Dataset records
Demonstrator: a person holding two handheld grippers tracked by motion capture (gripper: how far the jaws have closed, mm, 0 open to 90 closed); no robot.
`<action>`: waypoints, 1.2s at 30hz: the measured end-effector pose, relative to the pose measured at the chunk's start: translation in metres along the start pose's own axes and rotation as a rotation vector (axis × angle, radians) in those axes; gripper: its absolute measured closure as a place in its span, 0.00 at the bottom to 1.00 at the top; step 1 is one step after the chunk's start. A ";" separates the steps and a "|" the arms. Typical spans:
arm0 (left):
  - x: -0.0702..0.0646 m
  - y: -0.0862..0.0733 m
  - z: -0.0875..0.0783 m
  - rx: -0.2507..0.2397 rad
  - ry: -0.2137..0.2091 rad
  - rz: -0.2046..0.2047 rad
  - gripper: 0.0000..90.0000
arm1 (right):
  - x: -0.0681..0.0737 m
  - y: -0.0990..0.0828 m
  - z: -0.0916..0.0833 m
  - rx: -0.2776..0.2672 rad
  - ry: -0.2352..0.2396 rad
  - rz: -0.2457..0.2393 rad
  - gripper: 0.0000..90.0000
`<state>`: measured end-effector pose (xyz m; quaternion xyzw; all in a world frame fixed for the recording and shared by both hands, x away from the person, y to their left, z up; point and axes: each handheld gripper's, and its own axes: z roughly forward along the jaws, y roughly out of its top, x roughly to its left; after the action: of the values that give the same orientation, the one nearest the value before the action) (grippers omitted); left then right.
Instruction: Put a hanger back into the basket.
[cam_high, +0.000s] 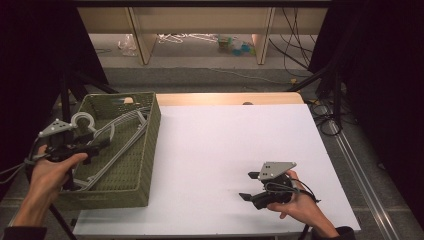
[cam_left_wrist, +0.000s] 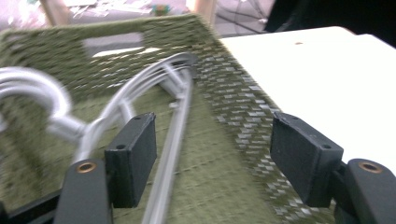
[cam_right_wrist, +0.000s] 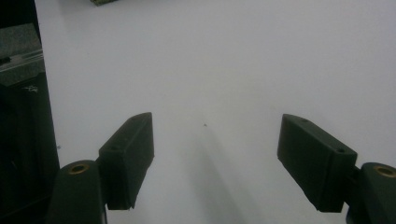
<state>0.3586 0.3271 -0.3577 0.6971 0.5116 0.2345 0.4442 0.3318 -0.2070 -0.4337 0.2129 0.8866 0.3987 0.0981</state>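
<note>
Left claw (cam_left_wrist: 212, 154) gapes empty over hangers (cam_left_wrist: 173, 121) in the basket (cam_left_wrist: 224, 88); the high view adds the right claw (cam_high: 248, 186), open over the bench (cam_high: 225, 145).

— Where's the left gripper (cam_high: 100, 144)?
— At nine o'clock, its hand (cam_high: 50, 172) gripping the handle, jaws spread wide and holding nothing.
— And the right gripper (cam_high: 250, 186)?
— At five o'clock, pointing toward nine, cradled in the right hand (cam_high: 295, 202), jaws apart.
</note>
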 end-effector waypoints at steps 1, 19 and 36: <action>-0.007 -0.001 -0.001 -0.014 -0.012 0.008 0.34 | 0.000 0.000 0.000 -0.006 -0.002 -0.002 0.31; -0.102 -0.021 0.009 -0.151 -0.209 0.152 0.19 | -0.001 0.003 -0.004 -0.130 -0.064 0.063 0.24; -0.141 -0.044 0.015 -0.182 -0.276 0.190 0.19 | 0.003 0.004 -0.004 -0.198 -0.057 0.091 0.23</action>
<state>0.2966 0.1944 -0.3851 0.7248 0.3541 0.2228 0.5473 0.3285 -0.2058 -0.4278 0.2533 0.8293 0.4820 0.1254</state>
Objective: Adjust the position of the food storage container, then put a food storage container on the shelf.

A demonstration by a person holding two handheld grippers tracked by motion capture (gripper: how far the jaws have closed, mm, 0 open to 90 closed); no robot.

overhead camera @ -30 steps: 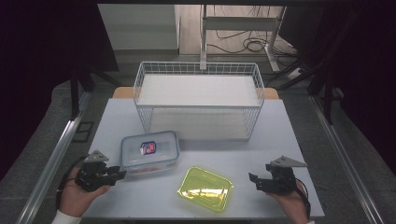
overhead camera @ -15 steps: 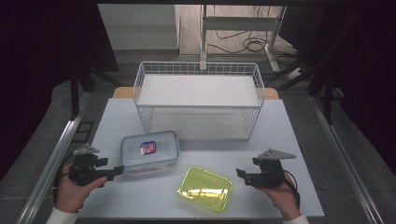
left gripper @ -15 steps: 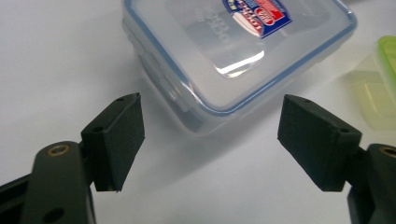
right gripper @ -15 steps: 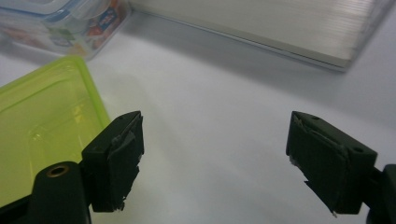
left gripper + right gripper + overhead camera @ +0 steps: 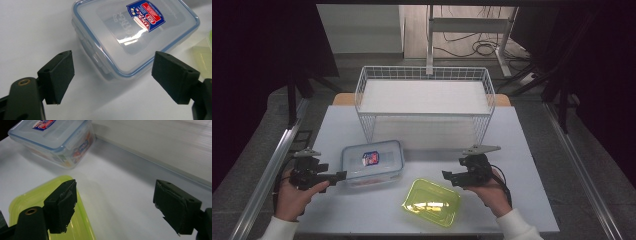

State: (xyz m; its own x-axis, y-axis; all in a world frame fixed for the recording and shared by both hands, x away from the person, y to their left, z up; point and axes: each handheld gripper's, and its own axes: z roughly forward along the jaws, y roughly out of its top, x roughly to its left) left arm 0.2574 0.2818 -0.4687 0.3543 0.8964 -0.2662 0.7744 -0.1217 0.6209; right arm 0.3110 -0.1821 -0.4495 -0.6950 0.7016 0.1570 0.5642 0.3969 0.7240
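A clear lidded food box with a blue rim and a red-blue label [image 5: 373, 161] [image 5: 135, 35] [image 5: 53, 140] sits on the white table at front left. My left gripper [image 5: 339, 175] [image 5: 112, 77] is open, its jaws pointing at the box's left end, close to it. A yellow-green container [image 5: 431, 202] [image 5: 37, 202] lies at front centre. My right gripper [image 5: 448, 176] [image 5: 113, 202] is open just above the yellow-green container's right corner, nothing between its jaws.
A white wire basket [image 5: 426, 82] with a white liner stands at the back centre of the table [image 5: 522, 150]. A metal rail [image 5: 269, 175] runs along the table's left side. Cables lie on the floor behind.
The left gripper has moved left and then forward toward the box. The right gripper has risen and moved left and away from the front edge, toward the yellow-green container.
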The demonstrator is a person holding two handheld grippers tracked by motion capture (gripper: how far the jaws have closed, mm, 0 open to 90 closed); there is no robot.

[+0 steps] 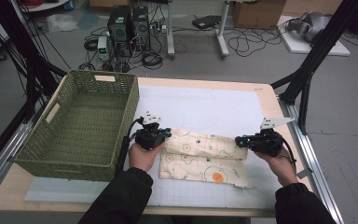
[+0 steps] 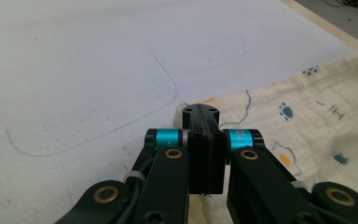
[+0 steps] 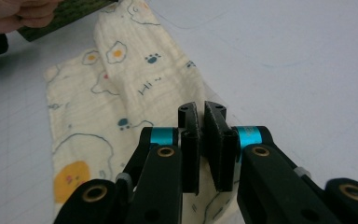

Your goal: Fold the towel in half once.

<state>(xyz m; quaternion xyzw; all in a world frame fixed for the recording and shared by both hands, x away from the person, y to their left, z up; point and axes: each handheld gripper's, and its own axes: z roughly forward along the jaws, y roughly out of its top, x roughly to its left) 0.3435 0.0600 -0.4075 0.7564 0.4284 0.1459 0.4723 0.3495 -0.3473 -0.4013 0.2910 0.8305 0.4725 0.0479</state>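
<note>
Left gripper is clamped on the near-left corner of the cloth; right gripper is clamped on its right corner. The cloth lies folded on the white mat, just right of the green basket.

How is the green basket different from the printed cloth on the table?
The green basket is a woven, stiff box with standing walls; the printed cloth is soft and lies folded flat. The basket is one plain colour; the cloth is cream with egg and paw prints. The left gripper and the right gripper pinch the cloth's far corners, while no gripper holds the basket. Both rest on the white mat.
</note>
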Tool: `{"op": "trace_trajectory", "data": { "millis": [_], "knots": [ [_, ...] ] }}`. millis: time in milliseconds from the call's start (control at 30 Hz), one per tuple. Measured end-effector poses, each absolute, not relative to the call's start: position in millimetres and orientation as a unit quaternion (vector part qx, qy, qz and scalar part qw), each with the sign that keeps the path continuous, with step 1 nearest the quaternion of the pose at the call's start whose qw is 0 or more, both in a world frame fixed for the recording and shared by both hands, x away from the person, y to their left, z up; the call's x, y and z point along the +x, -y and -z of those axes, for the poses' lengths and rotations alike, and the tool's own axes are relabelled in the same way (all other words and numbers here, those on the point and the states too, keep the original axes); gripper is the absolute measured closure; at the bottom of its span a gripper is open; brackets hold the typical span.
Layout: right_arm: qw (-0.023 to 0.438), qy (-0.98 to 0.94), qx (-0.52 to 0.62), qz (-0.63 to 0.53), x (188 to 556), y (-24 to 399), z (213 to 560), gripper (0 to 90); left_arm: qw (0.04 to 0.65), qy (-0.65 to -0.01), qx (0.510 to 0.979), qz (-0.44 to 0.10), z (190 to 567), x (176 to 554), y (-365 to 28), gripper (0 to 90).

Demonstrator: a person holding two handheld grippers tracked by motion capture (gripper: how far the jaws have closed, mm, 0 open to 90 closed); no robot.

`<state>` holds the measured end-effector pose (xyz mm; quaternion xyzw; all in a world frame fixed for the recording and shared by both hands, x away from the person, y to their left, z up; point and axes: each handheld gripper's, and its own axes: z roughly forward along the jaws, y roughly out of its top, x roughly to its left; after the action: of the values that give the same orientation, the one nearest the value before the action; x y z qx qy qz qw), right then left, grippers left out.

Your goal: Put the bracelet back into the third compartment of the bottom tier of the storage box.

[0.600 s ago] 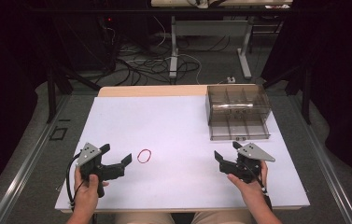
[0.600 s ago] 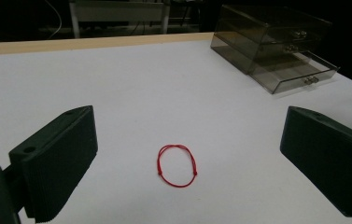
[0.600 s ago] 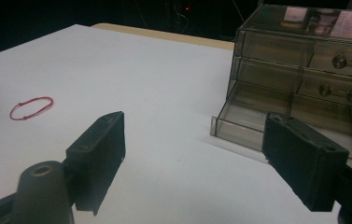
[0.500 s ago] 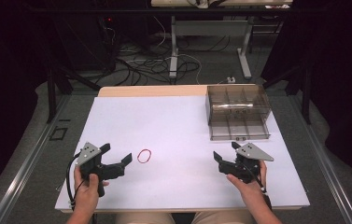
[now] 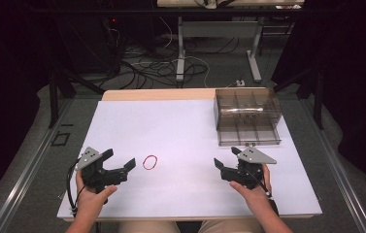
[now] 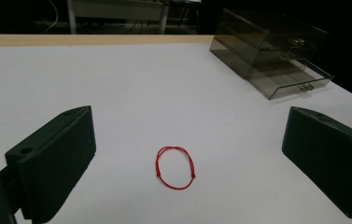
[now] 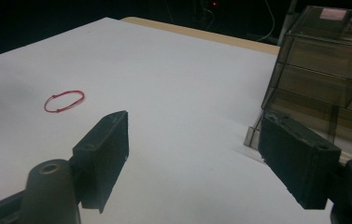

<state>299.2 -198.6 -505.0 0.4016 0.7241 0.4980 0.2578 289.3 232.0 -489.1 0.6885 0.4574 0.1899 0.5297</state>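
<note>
A small red string loop lies flat on the white table top, just right of my left gripper. That gripper is open, and the red loop lies on the table ahead of its wide-apart jaws, touching neither. My right gripper is also open, near the front right, holding nothing. From its own camera the red loop is far off to the left. A smoky clear drawer box stands at the back right, its lowest drawer pulled out.
The drawer box stands close ahead of the right gripper's right jaw. A bare wooden strip runs along the table's far edge. Beyond it are desk legs and cables on the floor. A hand holds each gripper near the front edge.
</note>
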Motion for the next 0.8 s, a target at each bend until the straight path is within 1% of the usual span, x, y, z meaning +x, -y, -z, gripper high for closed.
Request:
{"op": "trace_trajectory", "data": {
  "millis": [167, 400, 433, 533, 667, 700, 800],
  "knots": [
    [0.255, -0.727, 0.396, -0.500, 301, 197, 501, 24.4, 0.526, -0.456, 0.691, -0.193, 489, 286, -233, 0.7],
    [0.252, -0.735, 0.385, -0.498, 301, 187, 491, 27.1, 0.526, -0.450, 0.694, -0.200, 489, 283, -234, 1.3],
    [0.255, -0.738, 0.377, -0.498, 301, 185, 490, 27.2, 0.526, -0.450, 0.693, -0.200, 490, 282, -234, 2.5],
    [0.244, -0.748, 0.371, -0.494, 303, 177, 487, 28.5, 0.523, -0.452, 0.694, -0.201, 491, 283, -235, 3.5],
    [0.240, -0.758, 0.370, -0.480, 308, 170, 486, 29.1, 0.518, -0.451, 0.699, -0.200, 492, 283, -234, 3.5],
    [0.226, -0.760, 0.375, -0.480, 313, 164, 487, 29.4, 0.516, -0.450, 0.700, -0.201, 492, 282, -233, 3.5],
    [0.217, -0.768, 0.373, -0.474, 320, 154, 486, 29.6, 0.515, -0.451, 0.701, -0.203, 493, 280, -234, 3.4]
  ]
}}
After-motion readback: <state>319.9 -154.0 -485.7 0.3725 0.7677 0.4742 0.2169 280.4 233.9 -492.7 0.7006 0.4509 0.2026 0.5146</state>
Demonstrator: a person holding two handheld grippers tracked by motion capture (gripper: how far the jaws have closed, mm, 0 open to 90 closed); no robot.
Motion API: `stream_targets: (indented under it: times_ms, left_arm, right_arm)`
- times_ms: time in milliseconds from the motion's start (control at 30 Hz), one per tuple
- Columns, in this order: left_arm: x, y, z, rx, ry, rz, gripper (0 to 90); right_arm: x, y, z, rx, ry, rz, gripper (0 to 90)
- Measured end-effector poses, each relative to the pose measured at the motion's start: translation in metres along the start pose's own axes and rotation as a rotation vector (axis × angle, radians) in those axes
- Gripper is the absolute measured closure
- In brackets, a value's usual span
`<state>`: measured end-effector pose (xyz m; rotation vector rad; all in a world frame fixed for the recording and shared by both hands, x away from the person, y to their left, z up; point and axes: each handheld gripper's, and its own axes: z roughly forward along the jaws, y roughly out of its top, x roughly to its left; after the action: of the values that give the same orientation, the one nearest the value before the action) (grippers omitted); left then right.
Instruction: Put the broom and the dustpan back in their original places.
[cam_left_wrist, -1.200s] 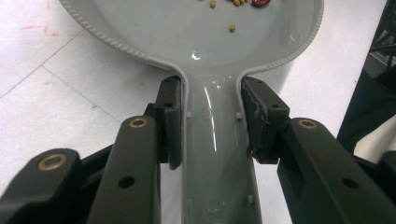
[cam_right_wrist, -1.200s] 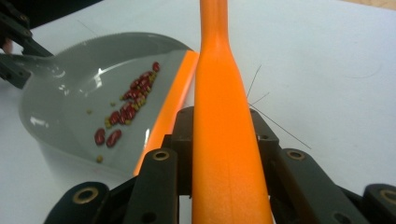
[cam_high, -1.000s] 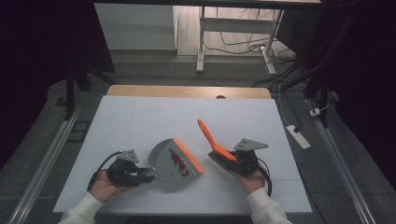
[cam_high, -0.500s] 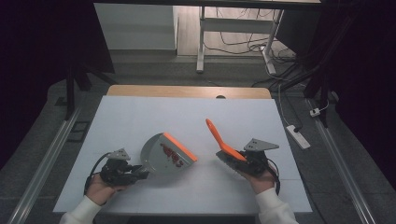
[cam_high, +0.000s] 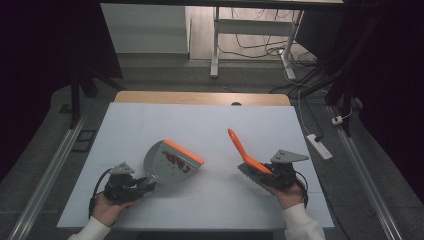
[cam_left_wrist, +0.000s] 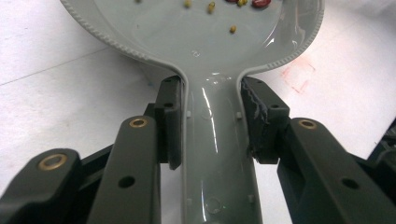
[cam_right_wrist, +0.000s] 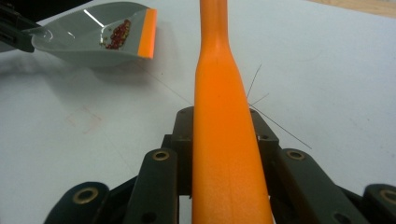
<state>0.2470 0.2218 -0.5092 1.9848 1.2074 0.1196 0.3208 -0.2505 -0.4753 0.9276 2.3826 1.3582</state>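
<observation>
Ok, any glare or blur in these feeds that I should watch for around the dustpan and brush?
High view: sharp on the lit white table, surroundings nearly black. Left gripper view: bright streaks of glare on the glossy dustpan handle; the beans at the top edge look soft. Right gripper view: the near brush handle is slightly soft, and the dustpan rim farther off shows a glint.

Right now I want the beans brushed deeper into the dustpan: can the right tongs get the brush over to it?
Probably yes: the right tongs grip the orange brush, and bare white table lies between it and the dustpan.
</observation>
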Motion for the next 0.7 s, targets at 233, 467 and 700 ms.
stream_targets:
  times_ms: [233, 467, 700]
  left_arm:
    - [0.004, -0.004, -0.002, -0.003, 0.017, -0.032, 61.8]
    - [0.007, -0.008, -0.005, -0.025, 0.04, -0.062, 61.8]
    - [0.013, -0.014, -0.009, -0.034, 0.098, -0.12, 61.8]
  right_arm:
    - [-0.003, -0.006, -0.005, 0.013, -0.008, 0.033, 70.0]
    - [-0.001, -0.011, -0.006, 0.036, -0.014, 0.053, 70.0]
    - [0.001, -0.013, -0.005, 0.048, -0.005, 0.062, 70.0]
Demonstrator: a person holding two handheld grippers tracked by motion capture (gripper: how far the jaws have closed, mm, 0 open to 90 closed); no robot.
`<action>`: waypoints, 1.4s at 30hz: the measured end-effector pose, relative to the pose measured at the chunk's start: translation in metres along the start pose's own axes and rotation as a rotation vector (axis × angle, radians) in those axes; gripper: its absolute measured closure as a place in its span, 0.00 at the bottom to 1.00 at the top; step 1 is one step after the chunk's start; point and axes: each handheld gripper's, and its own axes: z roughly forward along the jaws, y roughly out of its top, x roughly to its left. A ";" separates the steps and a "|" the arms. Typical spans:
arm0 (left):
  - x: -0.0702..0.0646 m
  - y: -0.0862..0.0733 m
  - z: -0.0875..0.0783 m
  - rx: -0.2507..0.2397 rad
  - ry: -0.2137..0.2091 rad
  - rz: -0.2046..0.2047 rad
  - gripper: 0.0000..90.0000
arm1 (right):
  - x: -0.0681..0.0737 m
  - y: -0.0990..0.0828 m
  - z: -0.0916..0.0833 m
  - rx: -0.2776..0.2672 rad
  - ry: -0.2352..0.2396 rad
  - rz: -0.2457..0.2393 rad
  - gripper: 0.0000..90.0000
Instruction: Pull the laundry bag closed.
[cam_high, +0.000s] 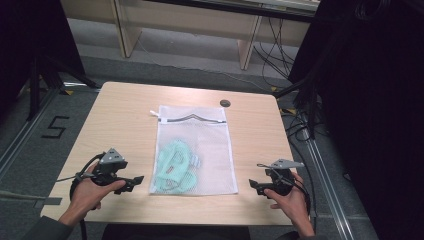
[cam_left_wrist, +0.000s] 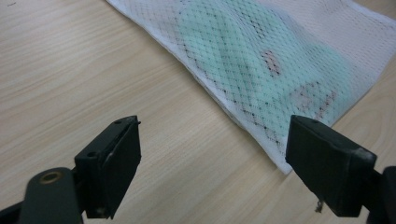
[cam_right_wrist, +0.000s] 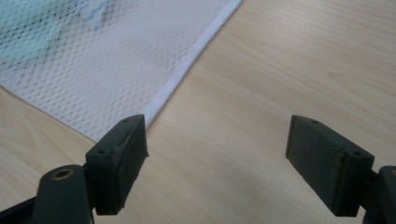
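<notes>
One wooden table (cam_high: 125, 107) is seen bearing a white mesh bag (cam_high: 210, 145), laid mid-table with its long axis running away from the person and a mint-green garment (cam_high: 175, 167) inside. The bag's near corners are flanked by the left gripper (cam_high: 134, 183) and right gripper (cam_high: 255, 186), both held wide and empty, the left judged slightly nearer.

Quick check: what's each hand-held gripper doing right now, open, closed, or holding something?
Left hand-held gripper: open, holding nothing, beside the mesh laundry bag.
Right hand-held gripper: open, holding nothing.

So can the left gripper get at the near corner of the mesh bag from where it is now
Probably yes. The left gripper is open and aimed at the mesh bag, with bare table between them.
</notes>
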 end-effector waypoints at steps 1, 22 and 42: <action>0.000 0.000 0.000 0.005 0.002 0.004 0.20 | 0.001 0.000 0.000 0.008 0.002 0.014 0.24; -0.011 0.002 0.010 -0.005 -0.032 0.002 0.20 | 0.006 0.004 0.004 -0.003 0.016 -0.043 0.25; -0.045 0.013 0.031 -0.020 -0.124 0.110 0.68 | 0.039 0.039 0.037 -0.003 0.132 -0.258 0.83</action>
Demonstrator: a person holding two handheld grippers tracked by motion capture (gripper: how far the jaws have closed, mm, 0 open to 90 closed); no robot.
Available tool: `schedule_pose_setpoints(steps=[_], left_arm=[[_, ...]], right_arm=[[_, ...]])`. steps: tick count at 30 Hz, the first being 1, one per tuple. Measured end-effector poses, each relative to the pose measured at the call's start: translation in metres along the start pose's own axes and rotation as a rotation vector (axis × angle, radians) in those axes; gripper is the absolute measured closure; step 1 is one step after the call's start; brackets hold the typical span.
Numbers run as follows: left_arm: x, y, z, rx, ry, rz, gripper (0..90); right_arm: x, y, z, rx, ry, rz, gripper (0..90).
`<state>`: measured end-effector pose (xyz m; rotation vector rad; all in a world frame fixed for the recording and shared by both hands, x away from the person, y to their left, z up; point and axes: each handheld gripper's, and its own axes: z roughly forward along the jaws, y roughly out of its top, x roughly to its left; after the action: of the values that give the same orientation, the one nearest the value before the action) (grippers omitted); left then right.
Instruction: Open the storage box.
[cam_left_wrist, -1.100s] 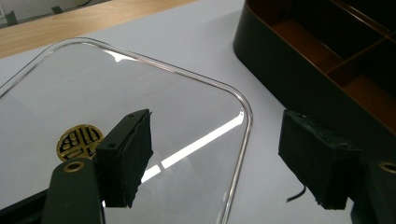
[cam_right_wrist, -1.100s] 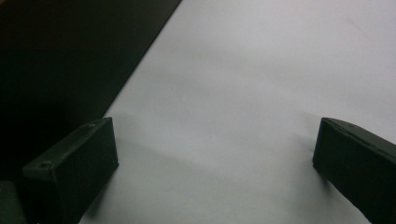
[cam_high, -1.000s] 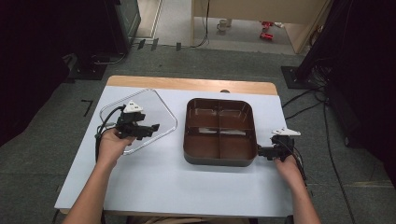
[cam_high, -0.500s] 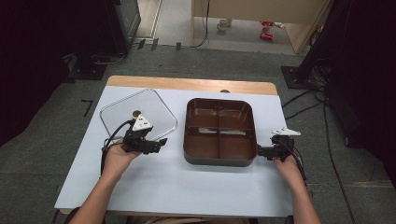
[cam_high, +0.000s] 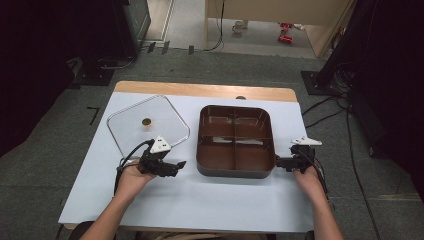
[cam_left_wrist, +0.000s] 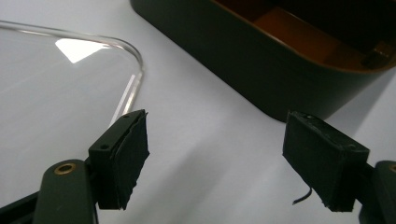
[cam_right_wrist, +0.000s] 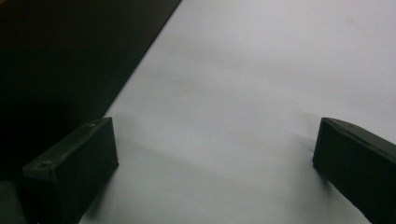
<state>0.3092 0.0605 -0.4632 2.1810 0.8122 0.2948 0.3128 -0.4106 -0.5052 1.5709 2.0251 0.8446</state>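
A dark brown tray (cam_high: 235, 173) with several empty compartments sits mid-table. A clear square lid (cam_high: 131, 123) lies flat to its left. My left gripper (cam_high: 180, 164) rests low at the lid's near right corner, pointing at the tray, open with nothing between its pads. In the left gripper view, my left gripper (cam_left_wrist: 217, 161) frames bare tabletop, with the lid's rounded corner (cam_left_wrist: 60, 79) on the left and the tray wall (cam_left_wrist: 261, 79) ahead. My right gripper (cam_high: 278, 162) stands open at the tray's near right corner. In the right gripper view, my right gripper (cam_right_wrist: 217, 172) has the tray's dark side (cam_right_wrist: 60, 56) to its left.
The white tabletop (cam_high: 210, 200) has free room along the near edge. A wooden strip (cam_high: 200, 90) runs along the far edge. Cables (cam_high: 127, 155) trail from the left gripper. Dark stands and floor surround the table.
My left gripper has moved off the lid toward the near side and slightly right, sinking to the table. The lid, the tray and the right gripper have stayed put.
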Motion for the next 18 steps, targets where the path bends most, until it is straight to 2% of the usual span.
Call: schedule_pose_setpoints(steps=[4, 6, 8, 12, 18], left_arm=[[-0.009, 0.000, 0.009, 0.022, -0.014, 0.031, 22.3], [-0.013, -0.001, 0.016, 0.037, -0.015, 0.063, 22.3], [-0.015, -0.002, 0.020, 0.048, -0.014, 0.068, 22.4], [-0.018, -0.005, 0.030, 0.086, 0.009, 0.098, 22.4], [-0.016, -0.006, 0.037, 0.082, -0.012, 0.085, 21.2]], right_arm=[[0.000, 0.000, 0.000, 0.000, 0.000, 0.000, 0.0], [0.000, 0.000, 0.000, 0.000, 0.000, 0.000, 0.0], [0.000, 0.000, 0.000, 0.000, 0.000, 0.000, 0.0], [0.000, 0.000, 0.000, 0.000, 0.000, 0.000, 0.0], [0.000, 0.000, 0.000, 0.000, 0.000, -0.001, 0.0]])
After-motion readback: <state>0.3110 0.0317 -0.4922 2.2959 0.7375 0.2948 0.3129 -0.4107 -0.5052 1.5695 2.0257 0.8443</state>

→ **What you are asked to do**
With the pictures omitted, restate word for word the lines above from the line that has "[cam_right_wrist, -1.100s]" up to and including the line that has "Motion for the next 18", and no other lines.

→ **Output below**
[cam_right_wrist, -1.100s] 
[cam_high, -1.000s] 
[cam_high, -0.500s] 
[cam_high, +0.000s] 
[cam_left_wrist, +0.000s] 
[cam_right_wrist, +0.000s] 
<state>0.3092 0.0605 -0.4632 2.1810 0.8122 0.2948 0.3128 -0.4106 -0.5052 1.5709 2.0251 0.8446</state>
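A dark brown tray (cam_high: 235, 173) with several empty compartments sits mid-table. A clear square lid (cam_high: 131, 123) lies flat to its left. My left gripper (cam_high: 180, 164) rests low at the lid's near right corner, pointing at the tray, open with nothing between its pads. In the left gripper view, my left gripper (cam_left_wrist: 217, 161) frames bare tabletop, with the lid's rounded corner (cam_left_wrist: 60, 79) on the left and the tray wall (cam_left_wrist: 261, 79) ahead. My right gripper (cam_high: 278, 162) stands open at the tray's near right corner. In the right gripper view, my right gripper (cam_right_wrist: 217, 172) has the tray's dark side (cam_right_wrist: 60, 56) to its left.
The white tabletop (cam_high: 210, 200) has free room along the near edge. A wooden strip (cam_high: 200, 90) runs along the far edge. Cables (cam_high: 127, 155) trail from the left gripper. Dark stands and floor surround the table.
My left gripper has moved off the lid toward the near side and slightly right, sinking to the table. The lid, the tray and the right gripper have stayed put.
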Motion for the next 18 steps, targets where the path bends most, until it is straight to 2% of the usual span.

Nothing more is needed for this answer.